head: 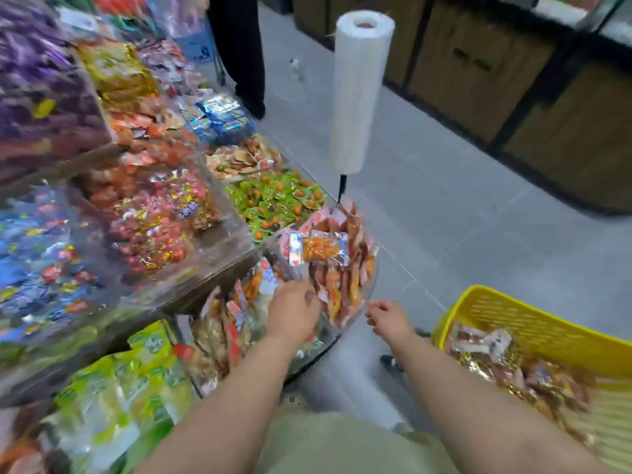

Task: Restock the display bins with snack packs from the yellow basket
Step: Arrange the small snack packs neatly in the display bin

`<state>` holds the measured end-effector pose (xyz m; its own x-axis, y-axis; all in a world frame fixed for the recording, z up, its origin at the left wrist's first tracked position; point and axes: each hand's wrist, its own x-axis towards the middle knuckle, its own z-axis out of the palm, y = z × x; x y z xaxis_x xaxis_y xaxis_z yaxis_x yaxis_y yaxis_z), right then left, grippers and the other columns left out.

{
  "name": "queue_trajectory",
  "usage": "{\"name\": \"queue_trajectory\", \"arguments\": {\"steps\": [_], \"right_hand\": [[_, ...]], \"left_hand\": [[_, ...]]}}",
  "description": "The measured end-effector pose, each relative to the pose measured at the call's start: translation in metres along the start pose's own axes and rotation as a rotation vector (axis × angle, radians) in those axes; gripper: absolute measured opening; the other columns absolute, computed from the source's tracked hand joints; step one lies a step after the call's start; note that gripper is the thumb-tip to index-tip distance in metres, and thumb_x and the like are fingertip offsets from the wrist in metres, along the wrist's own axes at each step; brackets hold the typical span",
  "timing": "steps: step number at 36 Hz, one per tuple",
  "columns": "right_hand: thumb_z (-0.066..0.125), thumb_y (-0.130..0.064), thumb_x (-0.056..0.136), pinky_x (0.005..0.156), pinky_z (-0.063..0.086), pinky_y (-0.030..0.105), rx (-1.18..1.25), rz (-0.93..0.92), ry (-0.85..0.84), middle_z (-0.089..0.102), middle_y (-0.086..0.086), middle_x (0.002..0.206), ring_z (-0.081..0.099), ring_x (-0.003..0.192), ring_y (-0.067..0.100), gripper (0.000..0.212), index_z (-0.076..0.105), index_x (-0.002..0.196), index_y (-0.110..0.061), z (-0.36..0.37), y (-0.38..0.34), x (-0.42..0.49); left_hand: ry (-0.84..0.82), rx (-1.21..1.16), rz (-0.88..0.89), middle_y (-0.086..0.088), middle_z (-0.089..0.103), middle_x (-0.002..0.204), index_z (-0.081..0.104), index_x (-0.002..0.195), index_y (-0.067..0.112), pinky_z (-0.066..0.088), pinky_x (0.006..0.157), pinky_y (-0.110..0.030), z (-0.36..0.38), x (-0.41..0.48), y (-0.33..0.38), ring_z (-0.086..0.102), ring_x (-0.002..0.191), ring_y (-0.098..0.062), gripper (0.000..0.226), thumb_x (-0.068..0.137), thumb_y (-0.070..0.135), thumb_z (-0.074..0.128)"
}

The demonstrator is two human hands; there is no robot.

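The yellow basket [506,313] sits at the lower right, holding several red and gold snack packs [485,347]. My left hand [294,313] reaches down into a clear display bin [371,285] of orange and red snack packs [338,261]; its fingers are hidden among the packs, so whether it holds one is unclear. My right hand [388,318] hovers just right of that bin's curved wall, between bin and basket, fingers loosely curled with nothing seen in them.
More clear bins rise to the left: green packs [273,200], red and gold sweets [154,220], blue packs [222,114], lime bags [119,388]. A white bag roll on a pole [359,90] stands behind the bin. A person's dark legs [239,53] stand in the grey aisle.
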<state>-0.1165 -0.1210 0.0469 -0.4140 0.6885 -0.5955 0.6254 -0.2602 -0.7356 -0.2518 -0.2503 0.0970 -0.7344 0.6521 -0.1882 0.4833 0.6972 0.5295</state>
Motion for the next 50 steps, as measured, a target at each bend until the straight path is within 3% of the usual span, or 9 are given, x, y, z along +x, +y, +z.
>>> {"name": "queue_trajectory", "arguments": {"steps": [5, 11, 17, 24, 32, 37, 42, 46, 50], "right_hand": [[0.048, -0.011, 0.093, 0.043, 0.029, 0.021, -0.169, 0.284, -0.01, 0.045, 0.002, 0.058, 0.039, 0.048, 0.013, 0.034, 0.046, 0.06, -0.018, -0.088, 0.105, -0.046], [0.053, -0.014, 0.091, 0.06, 0.043, 0.021, -0.167, 0.612, -0.154, 0.049, -0.001, 0.073, 0.047, 0.062, 0.01, 0.025, 0.046, 0.068, -0.021, -0.164, 0.221, -0.114], [0.047, -0.016, 0.095, 0.06, 0.039, 0.022, -0.055, 0.643, -0.003, 0.051, 0.003, 0.081, 0.049, 0.069, 0.017, 0.029, 0.042, 0.067, -0.023, -0.22, 0.251, -0.131], [0.044, -0.013, 0.096, 0.061, 0.04, 0.022, 0.067, 0.623, 0.084, 0.053, 0.008, 0.093, 0.049, 0.082, 0.02, 0.03, 0.042, 0.067, -0.021, -0.246, 0.263, -0.136], [0.042, -0.013, 0.097, 0.06, 0.04, 0.02, 0.249, 0.681, 0.059, 0.05, 0.003, 0.087, 0.049, 0.073, 0.016, 0.03, 0.04, 0.069, -0.023, -0.259, 0.274, -0.129], [0.045, -0.02, 0.096, 0.059, 0.039, 0.023, 0.492, 0.675, 0.198, 0.055, 0.003, 0.082, 0.053, 0.076, 0.017, 0.018, 0.051, 0.079, -0.019, -0.29, 0.263, -0.092], [0.046, -0.015, 0.093, 0.07, 0.041, 0.035, 0.526, 0.607, 0.362, 0.057, 0.016, 0.081, 0.053, 0.078, 0.025, 0.023, 0.056, 0.073, -0.013, -0.324, 0.256, -0.05], [0.049, -0.014, 0.091, 0.073, 0.046, 0.034, 0.336, 0.665, 0.541, 0.061, 0.018, 0.087, 0.058, 0.082, 0.027, 0.012, 0.06, 0.093, -0.011, -0.347, 0.264, -0.021], [0.057, -0.009, 0.083, 0.069, 0.051, 0.032, 0.323, 0.762, 0.53, 0.067, 0.015, 0.099, 0.064, 0.085, 0.029, 0.032, 0.06, 0.114, -0.009, -0.36, 0.281, -0.001]], "left_hand": [[-0.442, -0.076, -0.113, -0.015, 0.07, 0.102, 0.069, 0.1, 0.007, 0.041, 0.075, -0.028, 0.076, -0.051, 0.02, 0.064, 0.099, -0.029, 0.017, 0.091, 0.013, 0.055], [-0.736, 0.105, -0.204, -0.017, 0.067, 0.107, 0.065, 0.088, 0.008, 0.042, 0.082, -0.03, 0.143, -0.103, 0.038, 0.062, 0.107, -0.027, 0.022, 0.097, 0.013, 0.046], [-0.725, 0.046, -0.293, -0.025, 0.066, 0.115, 0.064, 0.112, -0.007, 0.051, 0.092, -0.038, 0.188, -0.105, 0.081, 0.063, 0.109, -0.037, 0.028, 0.096, 0.011, 0.049], [-0.838, 0.168, -0.059, -0.027, 0.064, 0.089, 0.049, 0.06, 0.018, 0.05, 0.079, -0.042, 0.22, -0.1, 0.141, 0.062, 0.085, -0.037, 0.038, 0.098, 0.016, 0.046], [-0.93, 0.243, -0.065, -0.008, 0.061, 0.075, 0.055, 0.068, 0.016, 0.044, 0.07, -0.029, 0.246, -0.087, 0.177, 0.055, 0.073, -0.023, 0.026, 0.093, 0.013, 0.05], [-0.956, 0.227, -0.105, -0.005, 0.058, 0.073, 0.054, 0.074, 0.013, 0.035, 0.053, -0.023, 0.266, -0.06, 0.202, 0.05, 0.064, -0.02, 0.022, 0.095, 0.015, 0.047], [-1.011, 0.272, -0.026, -0.008, 0.055, 0.072, 0.05, 0.068, 0.014, 0.033, 0.057, -0.027, 0.289, -0.022, 0.233, 0.047, 0.064, -0.02, 0.027, 0.095, 0.012, 0.046], [-1.024, 0.267, 0.029, -0.01, 0.055, 0.074, 0.054, 0.067, 0.012, 0.034, 0.064, -0.03, 0.311, 0.009, 0.253, 0.047, 0.069, -0.021, 0.028, 0.094, 0.011, 0.049], [-1.006, 0.304, 0.048, -0.006, 0.059, 0.07, 0.064, 0.072, 0.006, 0.039, 0.057, -0.026, 0.329, 0.036, 0.27, 0.053, 0.067, -0.021, 0.026, 0.094, 0.011, 0.052]]}}
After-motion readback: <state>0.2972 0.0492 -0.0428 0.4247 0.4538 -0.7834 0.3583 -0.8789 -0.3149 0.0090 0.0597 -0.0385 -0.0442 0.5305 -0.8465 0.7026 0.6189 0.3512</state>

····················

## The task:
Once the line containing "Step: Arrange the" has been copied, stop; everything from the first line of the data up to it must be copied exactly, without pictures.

## Output below:
head: 

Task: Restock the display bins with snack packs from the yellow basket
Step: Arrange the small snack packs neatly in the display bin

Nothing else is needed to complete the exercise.